Many divorcing couples are under the impression that litigation is the only way to work through their issues and legally put their marriage in the past. While it’s an option, divorce mediation is also something to strongly consider.
There are various benefits of mediation, including but not limited to:
- Ability to create a mutually beneficial divorce agreement
- Minimize hostility, which helps with co-parenting
- Minimize the expense associated with litigation
- Typically more time efficient than litigation
- Both individuals maintain more control over the process
Will it work for you?
There is no way of knowing if divorce mediation will work for you and your soon-to-be ex-spouse, so the only way of finding out is to give it a try. When you prepare accordingly and position yourself for success, you’re more likely to work through the many details of your divorce without the need to face off in court.
Along with the benefits above, divorce mediation positions you to find common ground on all issues pertaining to your split.

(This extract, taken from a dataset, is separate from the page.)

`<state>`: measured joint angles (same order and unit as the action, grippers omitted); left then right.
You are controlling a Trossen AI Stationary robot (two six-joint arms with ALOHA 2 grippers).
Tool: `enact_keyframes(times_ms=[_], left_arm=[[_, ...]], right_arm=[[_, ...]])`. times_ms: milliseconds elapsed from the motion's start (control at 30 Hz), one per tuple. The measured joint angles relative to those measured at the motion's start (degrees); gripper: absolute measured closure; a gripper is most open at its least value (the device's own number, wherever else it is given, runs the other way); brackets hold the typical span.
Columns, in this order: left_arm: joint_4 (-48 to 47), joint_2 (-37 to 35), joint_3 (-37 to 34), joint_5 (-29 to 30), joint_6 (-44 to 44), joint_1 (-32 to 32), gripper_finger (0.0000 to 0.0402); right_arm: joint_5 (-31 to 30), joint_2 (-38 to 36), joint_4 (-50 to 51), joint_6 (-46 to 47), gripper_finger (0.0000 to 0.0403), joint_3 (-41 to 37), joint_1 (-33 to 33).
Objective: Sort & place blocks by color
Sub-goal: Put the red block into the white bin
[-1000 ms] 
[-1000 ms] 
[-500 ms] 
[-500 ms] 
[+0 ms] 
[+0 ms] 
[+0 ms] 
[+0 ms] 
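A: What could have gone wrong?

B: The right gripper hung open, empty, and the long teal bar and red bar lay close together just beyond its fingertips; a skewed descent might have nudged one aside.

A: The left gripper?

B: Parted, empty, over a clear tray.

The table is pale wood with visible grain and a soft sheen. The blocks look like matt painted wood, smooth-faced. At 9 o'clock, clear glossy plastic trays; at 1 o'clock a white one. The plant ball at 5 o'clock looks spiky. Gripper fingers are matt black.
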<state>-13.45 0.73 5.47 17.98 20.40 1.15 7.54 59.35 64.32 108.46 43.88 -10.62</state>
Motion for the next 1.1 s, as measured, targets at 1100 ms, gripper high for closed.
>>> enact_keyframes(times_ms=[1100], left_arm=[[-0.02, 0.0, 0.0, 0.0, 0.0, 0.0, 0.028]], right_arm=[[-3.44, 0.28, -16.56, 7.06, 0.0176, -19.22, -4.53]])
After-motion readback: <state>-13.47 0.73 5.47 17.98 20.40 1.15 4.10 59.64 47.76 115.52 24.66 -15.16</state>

This can include property and debt division, child custody, child support and alimony.
What to expect
The divorce mediation process differs from one couple to the next, but it typically includes the following:
- During the first meeting you’ll sit down with the other individual and your mediator to talk through your concerns and list out the issues you need to resolve
- Subsequent meetings are when you’ll negotiate and compromise on the issues at hand
- The mediator will help push the process forward and maintain the peace, but they’re not permitted to make legally binding decisions on your behalf (unlike a family law judge)

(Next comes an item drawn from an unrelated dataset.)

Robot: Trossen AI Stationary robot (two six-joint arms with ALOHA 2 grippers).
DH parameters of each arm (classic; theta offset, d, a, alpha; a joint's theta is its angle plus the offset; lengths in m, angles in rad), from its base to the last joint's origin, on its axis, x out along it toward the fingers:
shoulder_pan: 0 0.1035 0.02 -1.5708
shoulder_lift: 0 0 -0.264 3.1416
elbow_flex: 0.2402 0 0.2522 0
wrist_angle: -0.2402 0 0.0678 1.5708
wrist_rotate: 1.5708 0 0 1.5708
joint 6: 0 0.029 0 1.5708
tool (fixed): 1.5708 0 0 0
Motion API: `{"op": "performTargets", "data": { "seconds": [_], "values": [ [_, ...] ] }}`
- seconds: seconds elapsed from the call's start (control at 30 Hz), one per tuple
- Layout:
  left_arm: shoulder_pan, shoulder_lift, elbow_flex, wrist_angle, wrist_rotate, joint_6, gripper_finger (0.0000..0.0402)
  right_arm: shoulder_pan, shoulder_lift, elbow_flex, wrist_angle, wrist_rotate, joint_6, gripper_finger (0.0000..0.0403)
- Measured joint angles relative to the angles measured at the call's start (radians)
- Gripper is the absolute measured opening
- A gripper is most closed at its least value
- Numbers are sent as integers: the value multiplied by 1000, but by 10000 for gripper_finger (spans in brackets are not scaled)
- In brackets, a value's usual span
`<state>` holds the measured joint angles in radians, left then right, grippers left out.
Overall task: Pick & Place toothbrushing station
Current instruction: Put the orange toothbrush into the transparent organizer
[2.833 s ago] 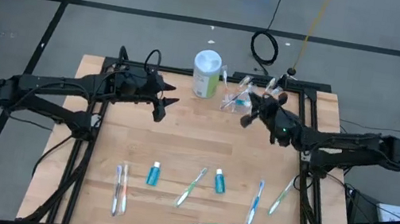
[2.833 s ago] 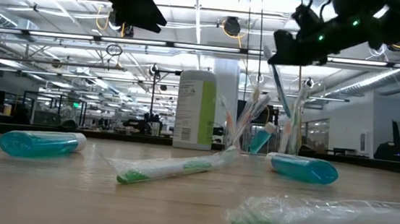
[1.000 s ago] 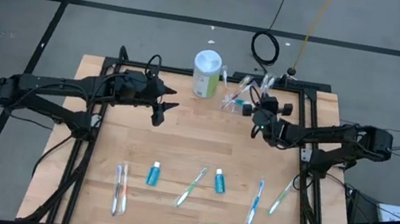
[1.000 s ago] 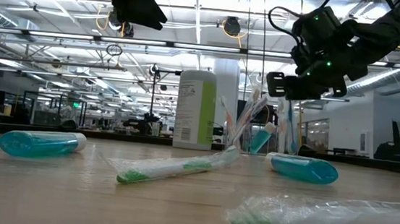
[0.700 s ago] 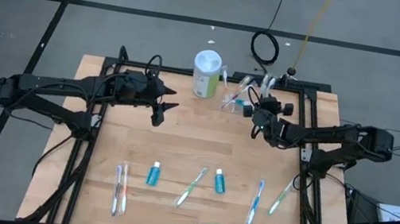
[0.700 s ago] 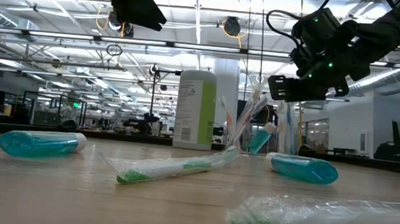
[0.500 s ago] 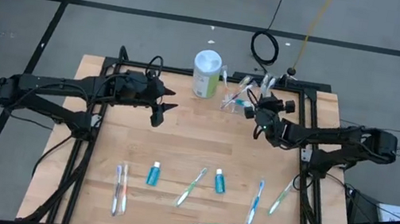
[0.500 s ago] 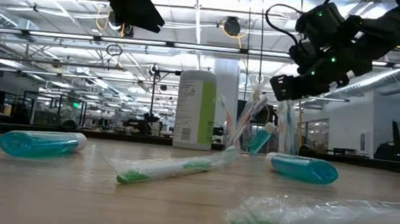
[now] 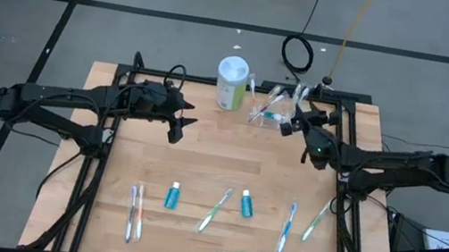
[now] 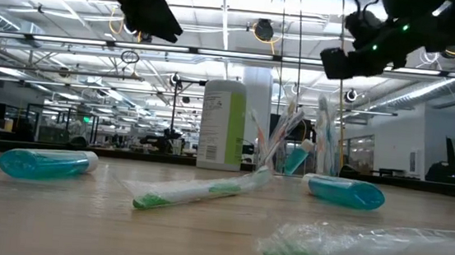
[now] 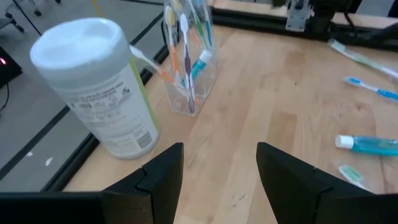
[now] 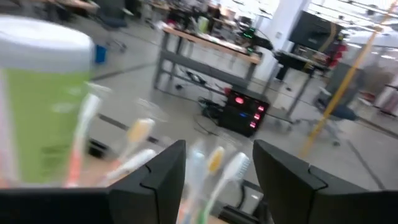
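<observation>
Open and empty, the right tool hovers beside the toothbrushing station, whose leaning brushes could snag and tip it; the left tool waits open.

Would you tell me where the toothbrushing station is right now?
In the high view, the toothbrushing station stands at the table's far edge, between the wipes canister and the right gripper.
</observation>
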<state>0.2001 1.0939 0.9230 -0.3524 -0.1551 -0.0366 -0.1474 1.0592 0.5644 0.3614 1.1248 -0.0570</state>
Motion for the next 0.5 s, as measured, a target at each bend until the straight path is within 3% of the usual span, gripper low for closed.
{"op": "performTargets", "data": {
  "seconds": [0.2, 0.4, 0.5],
  "values": [
    [0, 0, 0, -30, 3, -90, 209, 121, -31, 0, -6, -44, 18, 180],
    [0, 0, 0, -107, 79, -208, 209, 184, -31, 0, 10, -363, -139, 173],
    [0, 0, 0, -185, 106, -304, 209, 189, -31, 0, 22, -486, -142, 170]
  ]
}}
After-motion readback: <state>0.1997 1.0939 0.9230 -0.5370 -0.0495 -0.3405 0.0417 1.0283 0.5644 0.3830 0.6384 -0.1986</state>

You shouldn’t expect everything to go smoothly. Just the same, you shouldn’t expect to work everything out in one session. To reach your goals, it’s critical that both individuals are open to negotiation and compromise.
Even though the atmosphere associated with mediation is less tense than litigation, don’t expect everything to go off without a hitch. You still need to prepare accordingly and protect your legal rights, as the decisions you make in mediation will impact you both in the short and long term.